Online-Werbung umfasst alle kostenpflichtigen Werbemassnahmen im Internet, wie beispielsweise Google Ads, Social-Media-Anzeigen, Display-Banner, YouTube-Werbung oder Werbung in Branchenverzeichnissen. Im Gegensatz zu klassischer Werbung lässt sich Online-Werbung sehr präzise auf Zielgruppen und Regionen ausrichten und jeder investierte Franken ist messbar.
Vorteile gegenüber klassischer Werbung
Zielgenaue Aussteuerung: Eine Google-Anzeige erscheint nur, wenn jemand aktiv nach dem eigenen Angebot sucht. Eine Social-Media-Anzeige kann auf Menschen ausgerichtet werden, die in einer bestimmten Region wohnen, in einer bestimmten Branche arbeiten oder bestimmte Interessen haben.

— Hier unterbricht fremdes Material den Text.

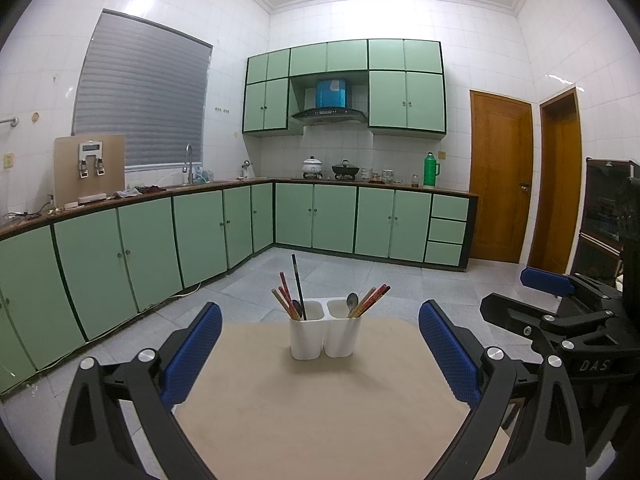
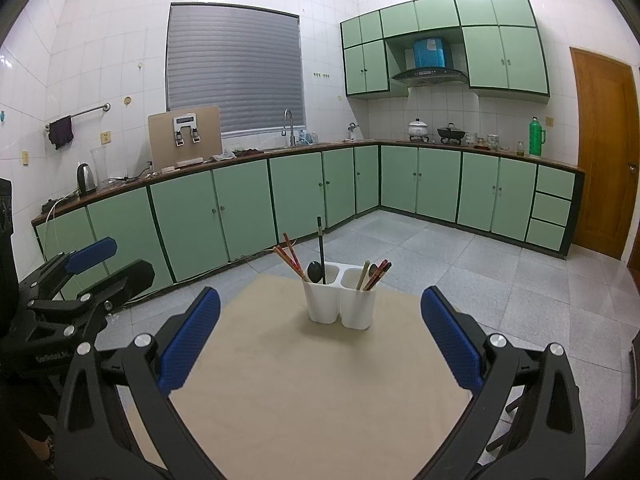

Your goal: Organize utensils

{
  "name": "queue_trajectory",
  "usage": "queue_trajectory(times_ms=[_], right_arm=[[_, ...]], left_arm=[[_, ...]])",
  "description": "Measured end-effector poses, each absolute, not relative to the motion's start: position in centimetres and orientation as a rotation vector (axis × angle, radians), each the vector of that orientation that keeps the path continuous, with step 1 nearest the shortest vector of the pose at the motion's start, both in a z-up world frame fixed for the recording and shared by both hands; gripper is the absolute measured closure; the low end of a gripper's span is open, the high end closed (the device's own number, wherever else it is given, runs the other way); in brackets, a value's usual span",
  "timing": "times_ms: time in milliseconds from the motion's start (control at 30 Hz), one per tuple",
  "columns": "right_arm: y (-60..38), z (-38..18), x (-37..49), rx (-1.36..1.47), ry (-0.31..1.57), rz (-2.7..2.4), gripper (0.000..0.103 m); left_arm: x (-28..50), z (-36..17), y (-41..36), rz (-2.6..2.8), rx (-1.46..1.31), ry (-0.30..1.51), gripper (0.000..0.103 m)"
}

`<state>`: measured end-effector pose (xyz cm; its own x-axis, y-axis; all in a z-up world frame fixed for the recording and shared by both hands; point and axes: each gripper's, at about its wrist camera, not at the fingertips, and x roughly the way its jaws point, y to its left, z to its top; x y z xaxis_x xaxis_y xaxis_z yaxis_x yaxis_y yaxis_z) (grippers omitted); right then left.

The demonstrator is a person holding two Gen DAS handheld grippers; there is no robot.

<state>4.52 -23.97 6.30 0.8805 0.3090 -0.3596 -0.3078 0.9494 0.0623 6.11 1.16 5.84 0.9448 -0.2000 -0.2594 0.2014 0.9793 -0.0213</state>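
Observation:
A white two-compartment utensil holder [image 1: 325,333] [image 2: 340,298] stands at the far end of a beige table [image 1: 316,408] [image 2: 312,384]. Its left cup holds red chopsticks [image 1: 285,296] [image 2: 289,258], a black ladle [image 2: 314,271] and a long dark stick [image 1: 298,284]. Its right cup holds a metal spoon [image 1: 352,302] and more chopsticks [image 1: 374,298] [image 2: 378,274]. My left gripper [image 1: 320,344] is open and empty, short of the holder. My right gripper [image 2: 320,336] is open and empty too. It also shows at the right edge of the left wrist view [image 1: 548,282].
The table stands in a kitchen with green cabinets [image 1: 160,240] along the left and back walls. Grey tiled floor [image 1: 420,280] surrounds the table. Wooden doors [image 1: 500,176] are at the right. The left gripper's body [image 2: 80,276] shows at the left of the right wrist view.

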Motion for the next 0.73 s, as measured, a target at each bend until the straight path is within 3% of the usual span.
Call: queue_trajectory(times_ms=[733], right_arm=[[-24.58,6.01,4.29,0.003,0.381,0.316,0.006]], left_arm=[[6.47,5.79,0.91,-0.198,-0.008,0.28,0.006]])
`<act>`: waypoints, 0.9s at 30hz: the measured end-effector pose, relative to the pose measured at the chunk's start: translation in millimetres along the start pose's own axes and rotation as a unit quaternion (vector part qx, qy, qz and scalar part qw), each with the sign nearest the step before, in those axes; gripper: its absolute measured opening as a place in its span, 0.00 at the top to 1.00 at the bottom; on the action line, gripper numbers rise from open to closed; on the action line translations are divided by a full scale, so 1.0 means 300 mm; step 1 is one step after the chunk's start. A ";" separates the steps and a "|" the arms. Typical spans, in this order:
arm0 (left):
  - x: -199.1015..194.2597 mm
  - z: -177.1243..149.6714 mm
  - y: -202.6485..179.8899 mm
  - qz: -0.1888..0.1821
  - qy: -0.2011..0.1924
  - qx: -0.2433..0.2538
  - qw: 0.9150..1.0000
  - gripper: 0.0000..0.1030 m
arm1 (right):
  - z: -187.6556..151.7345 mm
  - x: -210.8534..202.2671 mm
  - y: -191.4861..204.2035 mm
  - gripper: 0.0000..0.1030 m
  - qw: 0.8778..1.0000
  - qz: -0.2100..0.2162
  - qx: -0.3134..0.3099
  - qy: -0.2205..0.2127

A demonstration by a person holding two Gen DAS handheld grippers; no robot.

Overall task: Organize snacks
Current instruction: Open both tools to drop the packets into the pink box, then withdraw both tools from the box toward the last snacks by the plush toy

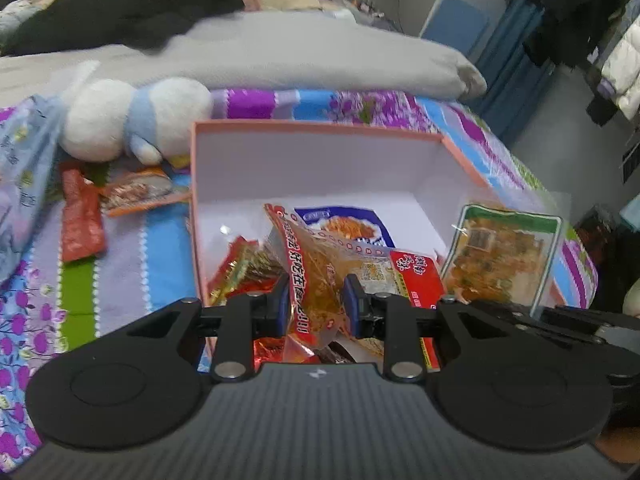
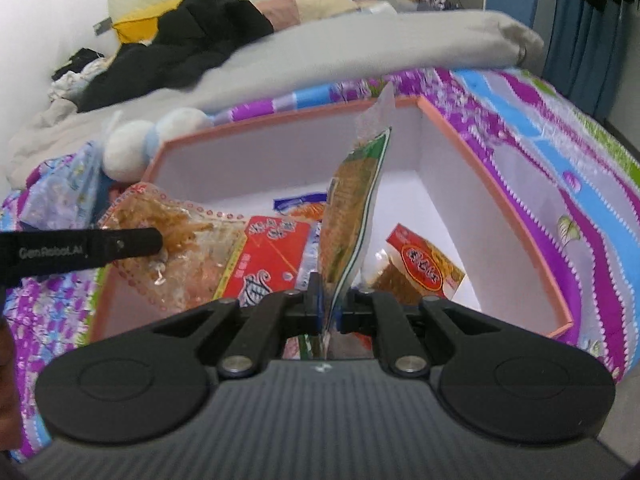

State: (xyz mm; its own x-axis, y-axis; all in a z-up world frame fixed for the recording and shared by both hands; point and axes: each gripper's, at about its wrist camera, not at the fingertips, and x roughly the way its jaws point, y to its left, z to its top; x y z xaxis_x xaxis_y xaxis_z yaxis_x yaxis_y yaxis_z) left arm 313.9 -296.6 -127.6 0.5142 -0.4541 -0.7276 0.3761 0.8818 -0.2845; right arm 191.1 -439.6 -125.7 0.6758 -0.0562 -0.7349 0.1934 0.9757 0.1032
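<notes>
A pink box [image 1: 320, 126] with white inside walls lies open on the bed and holds several snack packets. My left gripper [image 1: 316, 300] is shut on a clear red-dotted packet of orange-brown snack [image 1: 316, 256], held over the box's near left part. It also shows in the right wrist view [image 2: 180, 236], with a left finger [image 2: 120, 246] on it. My right gripper [image 2: 330, 304] is shut on a green-edged packet [image 2: 352, 204] standing edge-on above the box; it shows in the left wrist view [image 1: 504, 256] at the box's right wall.
A red stick packet [image 1: 80, 220] and an orange packet [image 1: 140, 192] lie on the striped floral bedspread left of the box. A white and blue plush toy [image 1: 132, 120] sits behind them. A grey pillow [image 1: 320, 56] and dark clothes lie further back.
</notes>
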 end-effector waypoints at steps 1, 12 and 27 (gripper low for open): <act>0.019 0.002 -0.005 0.003 0.004 0.001 1.000 0.69 | -0.003 0.018 -0.007 0.89 1.000 0.000 0.001 0.005; 0.029 -0.002 -0.011 0.007 0.016 0.006 1.000 0.26 | -0.012 0.063 -0.060 0.50 0.999 -0.006 0.026 0.021; -0.400 -0.007 0.004 0.008 -0.087 0.018 0.996 0.25 | -0.001 -0.250 0.051 0.52 0.997 -0.008 0.011 -0.071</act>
State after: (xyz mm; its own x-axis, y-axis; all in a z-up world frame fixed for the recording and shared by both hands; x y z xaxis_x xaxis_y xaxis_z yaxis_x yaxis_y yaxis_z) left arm 251.1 -240.7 -41.8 0.6443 -0.4587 -0.6120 0.3926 0.8851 -0.2501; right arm 143.0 -420.3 -69.2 0.7666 -0.1033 -0.6338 0.2194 0.9697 0.1074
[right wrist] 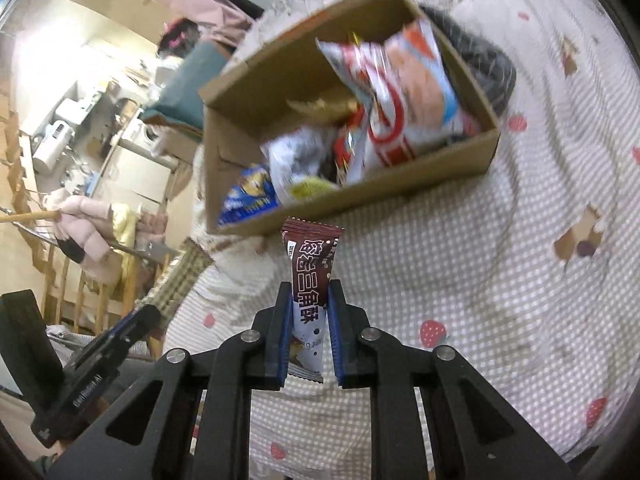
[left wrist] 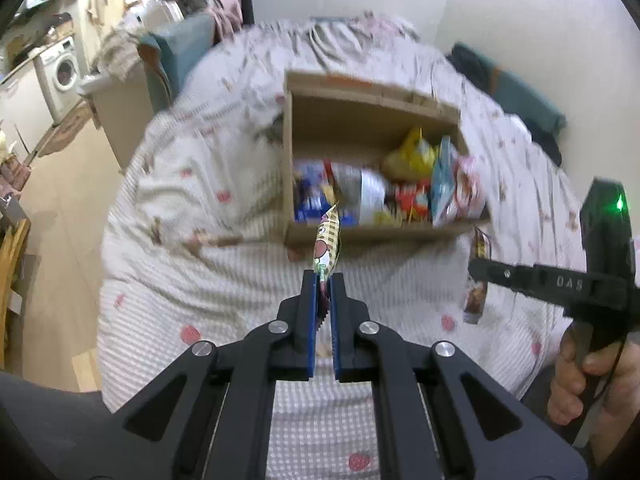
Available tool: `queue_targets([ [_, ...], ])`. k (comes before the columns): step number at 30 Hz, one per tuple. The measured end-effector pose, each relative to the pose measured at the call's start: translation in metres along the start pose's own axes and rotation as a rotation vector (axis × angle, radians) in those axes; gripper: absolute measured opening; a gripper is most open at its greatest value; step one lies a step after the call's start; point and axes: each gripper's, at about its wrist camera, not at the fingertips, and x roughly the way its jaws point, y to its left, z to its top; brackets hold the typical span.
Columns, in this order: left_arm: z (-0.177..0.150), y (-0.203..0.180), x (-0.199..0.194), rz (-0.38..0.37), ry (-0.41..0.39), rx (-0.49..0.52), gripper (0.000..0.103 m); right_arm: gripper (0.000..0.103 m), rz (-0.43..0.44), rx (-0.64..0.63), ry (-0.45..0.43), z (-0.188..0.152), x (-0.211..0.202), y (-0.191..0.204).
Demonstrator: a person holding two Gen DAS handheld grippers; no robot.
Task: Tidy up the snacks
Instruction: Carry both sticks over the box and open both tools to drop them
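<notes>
An open cardboard box [left wrist: 304, 236] [right wrist: 420, 176] holding several snack packets stands on a bed with a strawberry-print cover. My left gripper [left wrist: 325, 280] is shut on a slim cream and pink snack packet [left wrist: 328, 242], held upright just before the box's near wall. In the right wrist view my right gripper [right wrist: 310, 288] is shut on a brown and white snack bar [right wrist: 310, 276], which sticks up in front of the box. From the left wrist view the right gripper [left wrist: 480, 268] shows at the right with the brown bar [left wrist: 478, 292] hanging in it, gripped by a hand [left wrist: 588, 376].
The bed cover [left wrist: 192, 280] [right wrist: 500, 280] spreads all around the box. A dark and teal garment [left wrist: 516, 88] lies at the bed's far right edge. Left of the bed are wooden floor [left wrist: 60, 200], a washing machine [left wrist: 62, 70] and cluttered furniture [right wrist: 72, 128].
</notes>
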Motion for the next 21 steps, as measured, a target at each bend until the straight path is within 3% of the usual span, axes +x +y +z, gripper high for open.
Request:
queue_targets([
  [5, 0.027, 0.006, -0.019, 0.001, -0.065, -0.018, 0.004, 0.017, 0.042, -0.015, -0.088, 0.016, -0.033, 0.008],
  [11, 0.060, 0.003, -0.018, -0.011, -0.086, -0.014, 0.004, 0.017, 0.087, -0.024, -0.195, 0.047, -0.060, 0.019],
  [21, 0.095, -0.018, 0.011, -0.017, -0.092, 0.033, 0.004, 0.017, 0.050, -0.072, -0.221, 0.096, -0.053, 0.027],
])
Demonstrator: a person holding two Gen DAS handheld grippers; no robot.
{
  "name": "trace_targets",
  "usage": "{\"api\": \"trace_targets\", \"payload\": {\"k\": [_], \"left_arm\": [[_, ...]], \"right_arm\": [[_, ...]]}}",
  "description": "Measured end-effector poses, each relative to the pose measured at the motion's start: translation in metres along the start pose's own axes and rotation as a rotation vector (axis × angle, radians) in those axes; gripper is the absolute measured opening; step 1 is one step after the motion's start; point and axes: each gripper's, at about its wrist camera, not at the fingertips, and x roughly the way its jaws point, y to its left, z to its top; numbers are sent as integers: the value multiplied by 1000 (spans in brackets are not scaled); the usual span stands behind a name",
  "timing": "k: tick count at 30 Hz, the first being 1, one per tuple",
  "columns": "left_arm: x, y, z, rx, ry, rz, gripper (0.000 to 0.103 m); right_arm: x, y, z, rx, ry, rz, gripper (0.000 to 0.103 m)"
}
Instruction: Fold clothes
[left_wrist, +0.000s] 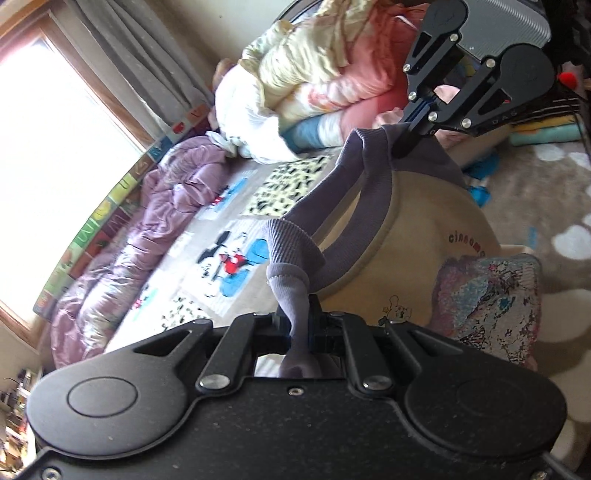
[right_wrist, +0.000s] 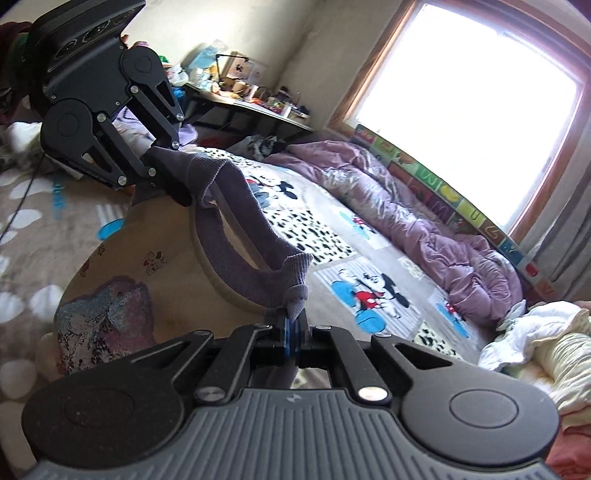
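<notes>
A beige sweatshirt (left_wrist: 424, 229) with a purple ribbed collar (left_wrist: 295, 254) and a sequin patch (left_wrist: 487, 295) hangs in the air over the bed, stretched between both grippers. My left gripper (left_wrist: 299, 321) is shut on one end of the collar. In the same view the right gripper (left_wrist: 415, 127) pinches the far end. In the right wrist view my right gripper (right_wrist: 293, 321) is shut on the collar (right_wrist: 236, 236), and the left gripper (right_wrist: 164, 175) grips it at the upper left. The beige body (right_wrist: 166, 236) sags below.
Below lies a bed with a cartoon-mouse blanket (right_wrist: 369, 291) and a crumpled lilac duvet (right_wrist: 424, 221) by the window (right_wrist: 472, 96). A heap of clothes (left_wrist: 314, 74) sits at one end of the bed. A cluttered desk (right_wrist: 251, 99) stands by the wall. A paw-print rug (left_wrist: 546, 206) covers the floor.
</notes>
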Motion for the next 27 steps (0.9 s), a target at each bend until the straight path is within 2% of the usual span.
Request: {"api": "trace_targets", "payload": {"k": [7, 12, 15, 20, 24, 27], "left_arm": [[19, 23, 20, 54, 4, 84, 7], [32, 40, 38, 79, -3, 150, 7], [40, 48, 48, 114, -9, 214, 7], [48, 58, 61, 162, -43, 375, 7], [54, 51, 49, 234, -65, 493, 7], [59, 31, 24, 297, -61, 487, 6]], "right_arm": [[24, -31, 17, -1, 6, -62, 3], [40, -52, 26, -4, -2, -140, 3], [50, -66, 32, -2, -9, -196, 3], [62, -88, 44, 18, -60, -310, 3], [66, -91, 44, 13, -112, -378, 3], [72, -80, 31, -13, -102, -355, 3]]}}
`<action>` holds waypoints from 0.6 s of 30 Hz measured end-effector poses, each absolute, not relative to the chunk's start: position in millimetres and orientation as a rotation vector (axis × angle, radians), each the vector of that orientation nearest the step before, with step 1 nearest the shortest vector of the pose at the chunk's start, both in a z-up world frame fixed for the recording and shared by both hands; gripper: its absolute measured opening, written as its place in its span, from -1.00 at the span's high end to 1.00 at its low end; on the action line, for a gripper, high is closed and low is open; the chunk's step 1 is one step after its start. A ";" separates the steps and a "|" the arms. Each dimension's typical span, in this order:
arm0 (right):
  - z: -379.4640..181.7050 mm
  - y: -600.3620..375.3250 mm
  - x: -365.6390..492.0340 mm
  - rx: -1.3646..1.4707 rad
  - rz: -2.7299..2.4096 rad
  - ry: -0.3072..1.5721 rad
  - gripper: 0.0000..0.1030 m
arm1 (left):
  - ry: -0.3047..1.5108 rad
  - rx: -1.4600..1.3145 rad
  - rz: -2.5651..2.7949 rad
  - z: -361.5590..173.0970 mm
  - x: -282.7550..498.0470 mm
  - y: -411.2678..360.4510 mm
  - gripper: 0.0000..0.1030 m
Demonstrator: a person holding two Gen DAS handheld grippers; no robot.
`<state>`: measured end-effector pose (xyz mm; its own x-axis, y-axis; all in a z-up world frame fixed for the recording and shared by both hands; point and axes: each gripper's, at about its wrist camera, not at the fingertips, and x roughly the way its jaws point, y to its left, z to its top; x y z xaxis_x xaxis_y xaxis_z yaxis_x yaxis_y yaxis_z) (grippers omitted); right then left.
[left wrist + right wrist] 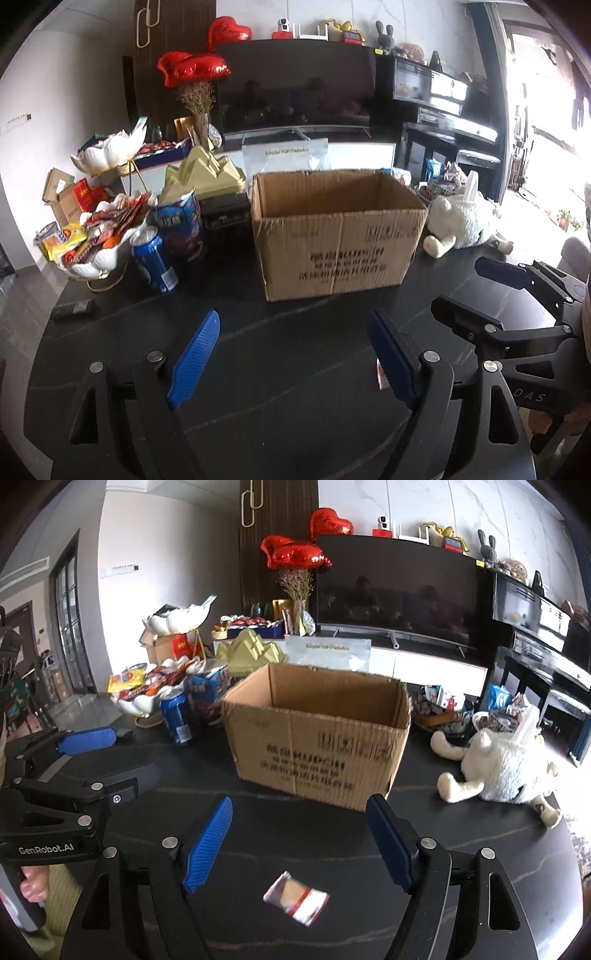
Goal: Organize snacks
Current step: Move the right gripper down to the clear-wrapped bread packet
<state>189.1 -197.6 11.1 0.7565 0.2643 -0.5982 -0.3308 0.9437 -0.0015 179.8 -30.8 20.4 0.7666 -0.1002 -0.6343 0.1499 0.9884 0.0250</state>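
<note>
An open, empty-looking cardboard box (332, 254) (317, 749) stands mid-table, beyond both grippers. My left gripper (294, 314) is open over bare black tabletop, nothing between its blue pads. My right gripper (299, 800) is open too. A small silver-and-red foil snack packet (295, 897) shows low between its fingers, untouched by the pads; whether it rests on the table or is in the air I cannot tell. Each gripper appears in the other's view: the right gripper (456, 284) at the right, the left gripper (136, 752) at the left. Several snack packets fill a white lotus-shaped bowl (88, 267) (138, 705).
A blue can (153, 262) (177, 716) and a blue snack tube (183, 221) stand left of the box. A white plush toy (461, 221) (506, 768) lies to its right. A dark remote (74, 308) sits near the table's left edge. A TV stands behind.
</note>
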 end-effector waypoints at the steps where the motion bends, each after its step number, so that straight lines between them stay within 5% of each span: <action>1: 7.4 -197.4 188.4 -0.108 0.322 0.641 -0.49 | 0.685 0.080 -0.129 17.0 178.1 -30.1 -0.60; 18: -73.3 -191.9 190.8 0.021 0.267 0.777 -0.55 | 0.748 0.090 -0.083 -41.4 189.8 -18.9 -0.60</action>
<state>190.8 -191.9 -73.3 0.6808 0.2459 -0.6900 -0.2302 0.9661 0.1171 189.8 -18.9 -41.4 0.7299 -0.0429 -0.6822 0.1069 0.9929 0.0519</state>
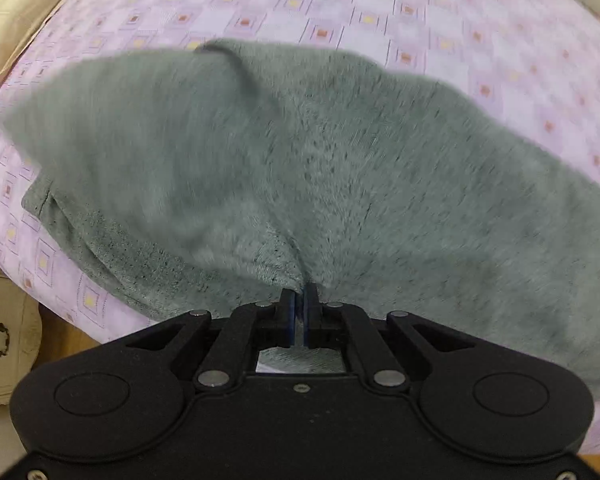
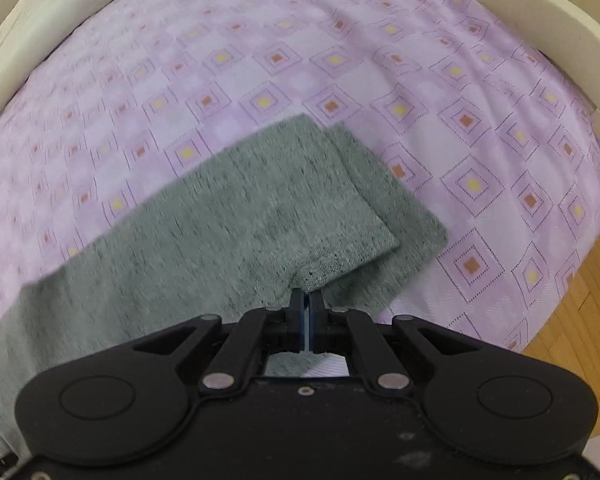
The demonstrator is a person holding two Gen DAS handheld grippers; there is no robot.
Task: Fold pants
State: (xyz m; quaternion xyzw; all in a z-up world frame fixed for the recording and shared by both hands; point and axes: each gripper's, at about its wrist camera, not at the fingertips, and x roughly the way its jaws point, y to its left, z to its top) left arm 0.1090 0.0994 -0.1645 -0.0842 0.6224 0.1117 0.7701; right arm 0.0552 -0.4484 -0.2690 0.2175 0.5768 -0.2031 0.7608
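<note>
Grey-green fleece pants (image 1: 300, 168) lie on a bed with a purple patterned sheet (image 1: 340, 4). My left gripper (image 1: 299, 294) is shut on a pinch of the wide upper part of the pants, lifting the cloth into a ridge; a dark drawstring (image 1: 244, 72) lies on top. In the right wrist view the leg ends (image 2: 300, 208) lie one over the other, slightly offset. My right gripper (image 2: 307, 296) is shut on the hem edge of the upper leg.
A beige pillow (image 1: 16, 16) lies at the bed's far left. A cream drawer unit (image 1: 4, 340) stands beside the bed at the left. A cream bed frame (image 2: 548, 16) curves around the mattress, with wooden floor (image 2: 580, 320) at the right.
</note>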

Volle Messbarkeit: Bei klassischer Werbung – Inserat in der Lokalzeitung, Plakat – ist es schwer zu sagen, wie viele Anfragen dadurch entstanden sind. Bei Online-Werbung lässt sich dagegen jeder Klick und jede darauf folgende Anfrage nachvollziehen.
Kleine Einstiegsbudgets: Online-Werbung funktioniert bereits mit kleinen Budgets. Es muss keine Mindestauflage gebucht oder eine ganze Seite gekauft werden.
Sofortige Sichtbarkeit: Im Gegensatz zu SEO, das Zeit braucht, bis eine Webseite organisch sichtbar ist, liefert Online-Werbung sofortige Sichtbarkeit – bereits am Tag der Aktivierung.
Grenzen der Online-Werbung
Ihre Wirkung endet, sobald das Budget aufgebraucht ist. Wer die Anzeige pausiert, ist unsichtbar. Das ist der fundamentale Unterschied zu SEO, das langfristig Sichtbarkeit aufbaut.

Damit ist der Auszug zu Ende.